▶ **Requirement**: Whatever appears in the listing must be reproduced exactly.

▶ **Recorded data**:
>>

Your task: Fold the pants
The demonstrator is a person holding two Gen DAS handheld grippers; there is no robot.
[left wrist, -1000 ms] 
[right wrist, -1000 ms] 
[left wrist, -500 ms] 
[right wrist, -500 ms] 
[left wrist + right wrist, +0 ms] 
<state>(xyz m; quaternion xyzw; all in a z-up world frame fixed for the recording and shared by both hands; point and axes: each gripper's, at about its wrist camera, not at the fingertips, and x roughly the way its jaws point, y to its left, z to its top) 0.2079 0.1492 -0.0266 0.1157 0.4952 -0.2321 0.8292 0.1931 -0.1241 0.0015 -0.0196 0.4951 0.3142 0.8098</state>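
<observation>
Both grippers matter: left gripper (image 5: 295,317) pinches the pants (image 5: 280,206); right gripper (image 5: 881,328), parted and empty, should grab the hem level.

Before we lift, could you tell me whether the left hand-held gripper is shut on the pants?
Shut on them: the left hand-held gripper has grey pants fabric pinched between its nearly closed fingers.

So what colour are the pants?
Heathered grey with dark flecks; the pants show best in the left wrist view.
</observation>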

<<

▶ **Answer to this problem**:
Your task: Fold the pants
The demonstrator is a person holding two Gen DAS handheld grippers; there is no robot.
[left wrist, -1000 ms] 
[right wrist, -1000 ms] 
[left wrist, -500 ms] 
[right wrist, -500 ms] 
[left wrist + right wrist, +0 ms] 
<state>(xyz m; quaternion xyzw; all in a z-up world frame fixed for the recording and shared by both hands; point and axes: each gripper's, at about its wrist camera, not at the fingertips, and x roughly the way its jaws point, y to its left, z to its top) 0.2079 0.1492 -0.0266 0.1157 0.4952 -0.2321 0.8292 0.1931 -0.1241 0.0015 -0.0196 0.4951 0.3142 0.8098</state>
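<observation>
Both grippers matter: left gripper (image 5: 295,317) pinches the pants (image 5: 280,206); right gripper (image 5: 881,328), parted and empty, should grab the hem level.

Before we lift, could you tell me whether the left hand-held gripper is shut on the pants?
Shut on them: the left hand-held gripper has grey pants fabric pinched between its nearly closed fingers.

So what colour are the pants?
Heathered grey with dark flecks; the pants show best in the left wrist view.
</observation>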

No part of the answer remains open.